Floating Your Boat? U.N.’s ‘Flotel’ in Haiti Is Vastly Overpriced, Says Expert-Added COMMETNARY By Haitian-Truth

By George Russell

Published June 10, 2010/FOXNews.com

Ola Cruises

A bar aboard the Ola Esmerelda, a ship owned by a company with close ties to the government of Venezuelan strongman Hugo Chavez that the U.N. is renting as a floating hotel in Haiti.

A comfortably-appointed passenger ship that United Nations peacekeepers in earthquake-battered Haiti call home is still on duty, its rental meter running at $72,500 per day. The tab for U.N. member states is more than $6.5 million since March — and counting.

Both the 480-foot vessel named Ola Esmeralda, and its smaller companion the Sea Voyager — known among U.N. staffers as the “Love Boat” — have been generating controversy ever since their arrival in Haiti was reported on by Fox News.

On May 11, the Love Boat left Haiti after completing its 90-day initial contract with the U.N. — at a cost of roughly $3.5 million. A recent U.N. peacekeeping budget, however, has set aside an additional $6.5 million for Ola Esmeralda to cover rental until the end of August.

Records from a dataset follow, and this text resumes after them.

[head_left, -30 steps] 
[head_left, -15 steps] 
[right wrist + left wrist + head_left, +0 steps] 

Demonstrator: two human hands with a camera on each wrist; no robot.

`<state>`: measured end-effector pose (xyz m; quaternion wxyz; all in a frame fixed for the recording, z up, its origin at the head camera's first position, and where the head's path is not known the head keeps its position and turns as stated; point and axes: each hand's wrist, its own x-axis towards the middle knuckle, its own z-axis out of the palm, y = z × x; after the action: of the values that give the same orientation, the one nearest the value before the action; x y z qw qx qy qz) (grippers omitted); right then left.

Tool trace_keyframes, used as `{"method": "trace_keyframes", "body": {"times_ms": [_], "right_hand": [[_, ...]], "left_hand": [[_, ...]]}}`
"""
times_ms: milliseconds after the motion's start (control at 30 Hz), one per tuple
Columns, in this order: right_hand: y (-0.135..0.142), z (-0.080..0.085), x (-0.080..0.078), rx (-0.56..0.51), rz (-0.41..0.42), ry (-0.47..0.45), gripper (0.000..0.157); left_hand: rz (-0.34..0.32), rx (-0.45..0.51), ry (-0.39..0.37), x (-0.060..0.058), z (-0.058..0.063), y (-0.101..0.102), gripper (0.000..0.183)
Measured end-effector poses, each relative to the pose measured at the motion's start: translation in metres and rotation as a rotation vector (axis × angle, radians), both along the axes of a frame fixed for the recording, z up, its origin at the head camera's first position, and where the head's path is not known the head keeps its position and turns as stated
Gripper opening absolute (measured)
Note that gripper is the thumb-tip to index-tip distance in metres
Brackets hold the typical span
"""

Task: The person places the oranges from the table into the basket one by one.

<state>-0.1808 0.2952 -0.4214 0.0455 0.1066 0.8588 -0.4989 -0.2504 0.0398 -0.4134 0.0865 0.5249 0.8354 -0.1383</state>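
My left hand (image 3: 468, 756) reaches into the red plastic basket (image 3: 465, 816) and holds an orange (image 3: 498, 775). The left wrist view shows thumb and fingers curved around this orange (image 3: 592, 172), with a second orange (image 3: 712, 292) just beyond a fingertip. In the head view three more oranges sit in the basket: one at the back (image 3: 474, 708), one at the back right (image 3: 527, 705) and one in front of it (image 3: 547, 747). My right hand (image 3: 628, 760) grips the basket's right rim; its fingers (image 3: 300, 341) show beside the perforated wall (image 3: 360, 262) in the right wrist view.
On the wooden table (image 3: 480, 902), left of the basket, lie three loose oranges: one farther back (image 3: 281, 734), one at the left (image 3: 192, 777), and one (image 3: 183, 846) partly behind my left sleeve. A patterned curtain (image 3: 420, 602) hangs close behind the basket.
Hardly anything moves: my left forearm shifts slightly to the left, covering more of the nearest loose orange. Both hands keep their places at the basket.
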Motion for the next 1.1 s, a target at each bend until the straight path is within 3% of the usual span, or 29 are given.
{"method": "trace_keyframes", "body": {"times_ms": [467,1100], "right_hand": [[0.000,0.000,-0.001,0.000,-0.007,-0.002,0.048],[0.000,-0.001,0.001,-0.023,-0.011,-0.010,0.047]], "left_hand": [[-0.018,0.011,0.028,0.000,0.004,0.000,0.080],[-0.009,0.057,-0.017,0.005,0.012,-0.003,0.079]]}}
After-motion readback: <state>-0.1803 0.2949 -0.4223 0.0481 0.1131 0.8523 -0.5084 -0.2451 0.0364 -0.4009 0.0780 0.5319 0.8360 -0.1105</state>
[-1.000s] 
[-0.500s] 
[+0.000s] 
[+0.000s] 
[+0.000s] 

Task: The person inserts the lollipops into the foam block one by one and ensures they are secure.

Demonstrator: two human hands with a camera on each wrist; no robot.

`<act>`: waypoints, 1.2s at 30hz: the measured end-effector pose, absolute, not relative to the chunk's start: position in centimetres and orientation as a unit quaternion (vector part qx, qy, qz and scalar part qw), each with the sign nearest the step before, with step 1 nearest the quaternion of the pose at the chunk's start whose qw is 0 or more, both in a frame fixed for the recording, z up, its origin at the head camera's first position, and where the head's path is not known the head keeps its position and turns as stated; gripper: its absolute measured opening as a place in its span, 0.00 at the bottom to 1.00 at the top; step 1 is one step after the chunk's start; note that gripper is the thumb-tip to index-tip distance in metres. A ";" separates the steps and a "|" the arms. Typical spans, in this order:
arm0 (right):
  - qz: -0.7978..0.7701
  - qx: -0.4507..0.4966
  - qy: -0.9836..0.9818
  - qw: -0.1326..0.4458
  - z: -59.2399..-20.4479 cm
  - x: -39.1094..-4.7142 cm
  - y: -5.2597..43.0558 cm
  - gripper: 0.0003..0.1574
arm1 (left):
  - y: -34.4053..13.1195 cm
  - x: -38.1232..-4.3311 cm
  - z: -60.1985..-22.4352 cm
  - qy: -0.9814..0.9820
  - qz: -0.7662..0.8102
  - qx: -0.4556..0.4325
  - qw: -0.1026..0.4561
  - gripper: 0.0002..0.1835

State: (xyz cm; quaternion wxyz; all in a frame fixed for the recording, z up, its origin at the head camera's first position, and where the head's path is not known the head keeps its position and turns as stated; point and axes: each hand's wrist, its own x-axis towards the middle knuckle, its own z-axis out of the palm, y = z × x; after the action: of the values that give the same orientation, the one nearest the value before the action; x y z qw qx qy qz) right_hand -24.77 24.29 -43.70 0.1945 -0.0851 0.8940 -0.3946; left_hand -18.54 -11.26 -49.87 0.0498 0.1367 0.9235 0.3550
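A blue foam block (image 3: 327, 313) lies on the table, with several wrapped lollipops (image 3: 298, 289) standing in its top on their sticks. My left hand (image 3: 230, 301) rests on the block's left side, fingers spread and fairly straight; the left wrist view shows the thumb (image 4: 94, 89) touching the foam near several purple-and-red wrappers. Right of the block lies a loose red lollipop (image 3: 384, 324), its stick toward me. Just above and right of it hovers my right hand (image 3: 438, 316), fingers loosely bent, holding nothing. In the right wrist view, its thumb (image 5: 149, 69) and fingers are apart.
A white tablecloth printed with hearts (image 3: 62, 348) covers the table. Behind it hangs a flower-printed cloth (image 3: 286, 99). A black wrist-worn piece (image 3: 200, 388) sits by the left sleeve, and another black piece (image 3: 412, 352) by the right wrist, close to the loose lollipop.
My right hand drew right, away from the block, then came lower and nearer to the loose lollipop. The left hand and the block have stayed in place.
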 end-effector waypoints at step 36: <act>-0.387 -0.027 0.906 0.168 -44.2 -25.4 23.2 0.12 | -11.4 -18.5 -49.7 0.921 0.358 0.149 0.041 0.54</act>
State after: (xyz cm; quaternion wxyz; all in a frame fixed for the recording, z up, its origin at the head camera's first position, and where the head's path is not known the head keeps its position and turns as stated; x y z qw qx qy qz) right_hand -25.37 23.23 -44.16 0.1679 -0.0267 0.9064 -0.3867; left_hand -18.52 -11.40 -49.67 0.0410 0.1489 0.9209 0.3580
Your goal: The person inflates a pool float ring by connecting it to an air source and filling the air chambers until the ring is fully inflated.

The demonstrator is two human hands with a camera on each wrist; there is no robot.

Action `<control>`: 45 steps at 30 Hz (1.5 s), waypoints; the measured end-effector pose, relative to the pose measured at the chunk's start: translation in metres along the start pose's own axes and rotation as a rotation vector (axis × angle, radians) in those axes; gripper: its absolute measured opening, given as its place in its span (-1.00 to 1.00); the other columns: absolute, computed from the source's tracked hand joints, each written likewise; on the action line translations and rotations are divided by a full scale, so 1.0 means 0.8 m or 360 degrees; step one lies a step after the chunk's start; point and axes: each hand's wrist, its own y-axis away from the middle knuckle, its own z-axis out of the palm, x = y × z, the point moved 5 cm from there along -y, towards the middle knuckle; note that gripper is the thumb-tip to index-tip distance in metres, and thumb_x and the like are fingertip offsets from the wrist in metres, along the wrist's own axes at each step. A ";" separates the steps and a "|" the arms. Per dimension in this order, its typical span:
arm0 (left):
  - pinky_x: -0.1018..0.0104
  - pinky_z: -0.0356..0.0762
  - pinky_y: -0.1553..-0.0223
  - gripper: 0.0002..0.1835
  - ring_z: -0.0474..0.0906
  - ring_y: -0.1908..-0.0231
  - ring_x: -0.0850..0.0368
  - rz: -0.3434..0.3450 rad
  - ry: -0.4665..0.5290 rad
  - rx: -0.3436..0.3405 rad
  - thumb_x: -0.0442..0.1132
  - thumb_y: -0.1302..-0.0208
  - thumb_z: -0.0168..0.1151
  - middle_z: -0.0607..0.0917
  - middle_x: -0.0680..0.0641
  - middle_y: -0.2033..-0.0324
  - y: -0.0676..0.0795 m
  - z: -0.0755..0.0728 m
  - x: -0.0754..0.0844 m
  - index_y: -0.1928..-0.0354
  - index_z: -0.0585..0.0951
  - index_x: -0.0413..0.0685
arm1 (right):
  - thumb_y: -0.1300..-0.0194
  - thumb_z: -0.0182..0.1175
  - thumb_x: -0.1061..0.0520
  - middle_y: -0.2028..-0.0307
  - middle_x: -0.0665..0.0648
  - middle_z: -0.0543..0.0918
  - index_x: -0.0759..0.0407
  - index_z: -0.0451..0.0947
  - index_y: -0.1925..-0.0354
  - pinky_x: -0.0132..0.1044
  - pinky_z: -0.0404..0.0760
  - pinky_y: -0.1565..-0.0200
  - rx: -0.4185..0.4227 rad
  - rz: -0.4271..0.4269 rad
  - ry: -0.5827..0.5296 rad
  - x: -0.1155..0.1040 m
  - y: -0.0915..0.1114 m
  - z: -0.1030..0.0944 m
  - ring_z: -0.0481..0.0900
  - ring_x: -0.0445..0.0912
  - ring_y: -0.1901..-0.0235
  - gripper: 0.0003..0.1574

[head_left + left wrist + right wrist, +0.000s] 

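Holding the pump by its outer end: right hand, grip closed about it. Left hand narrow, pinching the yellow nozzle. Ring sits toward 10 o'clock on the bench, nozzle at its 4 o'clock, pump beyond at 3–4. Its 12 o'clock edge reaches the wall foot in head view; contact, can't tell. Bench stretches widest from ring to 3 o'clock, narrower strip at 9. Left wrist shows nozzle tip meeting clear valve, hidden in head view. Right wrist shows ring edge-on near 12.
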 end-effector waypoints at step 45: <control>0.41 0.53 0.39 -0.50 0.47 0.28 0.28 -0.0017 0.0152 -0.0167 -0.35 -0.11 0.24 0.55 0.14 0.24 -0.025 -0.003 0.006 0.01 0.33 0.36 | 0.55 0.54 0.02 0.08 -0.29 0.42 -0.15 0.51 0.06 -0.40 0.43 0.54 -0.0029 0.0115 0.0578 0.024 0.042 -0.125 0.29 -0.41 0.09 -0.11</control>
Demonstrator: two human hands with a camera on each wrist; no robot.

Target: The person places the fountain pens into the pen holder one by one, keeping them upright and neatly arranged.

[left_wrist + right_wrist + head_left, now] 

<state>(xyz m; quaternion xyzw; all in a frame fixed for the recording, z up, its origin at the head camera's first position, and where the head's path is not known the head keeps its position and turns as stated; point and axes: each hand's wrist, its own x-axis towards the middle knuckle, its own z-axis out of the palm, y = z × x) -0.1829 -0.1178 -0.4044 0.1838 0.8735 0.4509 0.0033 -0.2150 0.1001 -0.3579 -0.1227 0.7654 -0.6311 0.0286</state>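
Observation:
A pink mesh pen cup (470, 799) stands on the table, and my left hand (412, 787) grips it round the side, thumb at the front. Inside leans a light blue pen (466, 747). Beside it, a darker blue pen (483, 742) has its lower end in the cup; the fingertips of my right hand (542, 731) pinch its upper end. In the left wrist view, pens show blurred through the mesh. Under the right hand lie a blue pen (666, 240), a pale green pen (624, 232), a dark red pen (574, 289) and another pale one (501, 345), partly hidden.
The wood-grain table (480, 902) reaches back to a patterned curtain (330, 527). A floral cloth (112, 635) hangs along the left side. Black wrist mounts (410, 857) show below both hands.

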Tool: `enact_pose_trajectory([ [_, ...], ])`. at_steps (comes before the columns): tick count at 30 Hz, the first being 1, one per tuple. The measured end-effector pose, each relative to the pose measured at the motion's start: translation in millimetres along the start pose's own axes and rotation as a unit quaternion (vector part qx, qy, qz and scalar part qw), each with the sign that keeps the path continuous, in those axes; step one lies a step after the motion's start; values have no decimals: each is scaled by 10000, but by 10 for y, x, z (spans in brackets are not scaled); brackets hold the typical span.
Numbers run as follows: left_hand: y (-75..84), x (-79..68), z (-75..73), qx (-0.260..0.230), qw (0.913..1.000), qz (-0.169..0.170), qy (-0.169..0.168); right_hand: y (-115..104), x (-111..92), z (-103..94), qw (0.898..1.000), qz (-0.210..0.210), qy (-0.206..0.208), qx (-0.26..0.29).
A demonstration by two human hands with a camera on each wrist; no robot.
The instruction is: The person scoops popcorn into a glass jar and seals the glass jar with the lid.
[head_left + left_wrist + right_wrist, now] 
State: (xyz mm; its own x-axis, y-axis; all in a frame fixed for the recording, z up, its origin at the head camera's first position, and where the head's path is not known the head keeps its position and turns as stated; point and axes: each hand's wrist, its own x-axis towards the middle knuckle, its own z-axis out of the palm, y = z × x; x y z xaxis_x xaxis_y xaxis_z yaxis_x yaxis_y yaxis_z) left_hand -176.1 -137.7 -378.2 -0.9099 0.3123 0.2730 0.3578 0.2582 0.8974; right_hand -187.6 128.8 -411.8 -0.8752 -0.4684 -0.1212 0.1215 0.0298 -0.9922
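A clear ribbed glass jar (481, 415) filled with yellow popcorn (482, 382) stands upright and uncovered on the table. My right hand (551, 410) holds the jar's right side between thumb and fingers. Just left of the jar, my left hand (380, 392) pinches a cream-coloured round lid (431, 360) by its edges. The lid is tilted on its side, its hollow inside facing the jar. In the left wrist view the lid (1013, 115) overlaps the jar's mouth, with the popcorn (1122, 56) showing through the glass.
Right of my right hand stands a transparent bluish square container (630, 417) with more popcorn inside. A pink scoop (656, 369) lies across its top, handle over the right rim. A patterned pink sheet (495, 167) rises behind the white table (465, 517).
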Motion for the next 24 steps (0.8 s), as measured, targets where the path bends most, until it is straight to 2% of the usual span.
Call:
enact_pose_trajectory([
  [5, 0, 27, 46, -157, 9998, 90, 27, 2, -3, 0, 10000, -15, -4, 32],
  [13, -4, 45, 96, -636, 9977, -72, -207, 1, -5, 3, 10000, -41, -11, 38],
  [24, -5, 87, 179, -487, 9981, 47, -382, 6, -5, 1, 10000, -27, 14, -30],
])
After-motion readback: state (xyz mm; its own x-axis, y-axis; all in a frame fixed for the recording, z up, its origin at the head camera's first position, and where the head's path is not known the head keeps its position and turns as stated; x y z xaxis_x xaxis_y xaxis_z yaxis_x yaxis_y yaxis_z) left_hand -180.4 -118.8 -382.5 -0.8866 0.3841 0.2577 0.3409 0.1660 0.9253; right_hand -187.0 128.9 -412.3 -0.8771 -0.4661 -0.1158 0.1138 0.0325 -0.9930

According to an expert in international shipping operations, management and finance consulted by Fox News, however, that $13 million projected tab for Ola Esmeralda, an 11,000-ton Venezuelan-registered vessel whose owners have close ties to the Hugo Chavez government, is “outrageous, ridiculous, whatever bad words you can use. I’d love to have that contract.”

He estimates that the ship deal is spinning off cash for its owners at a rate that is two or three times what is normal for the “flotel” — floating hotel — business.

Welcome to the “Love Boat,” a chartered cruise ship where many U.N. relief workers are living while they stay in Haiti’s ruined capital of Port au Prince, where most residents are homeless. The U.N. is paying over $10 million to rent a pair of ships, because “you have to be in good shape in order to help the Haitians,” a senior U.N. official told Fox News.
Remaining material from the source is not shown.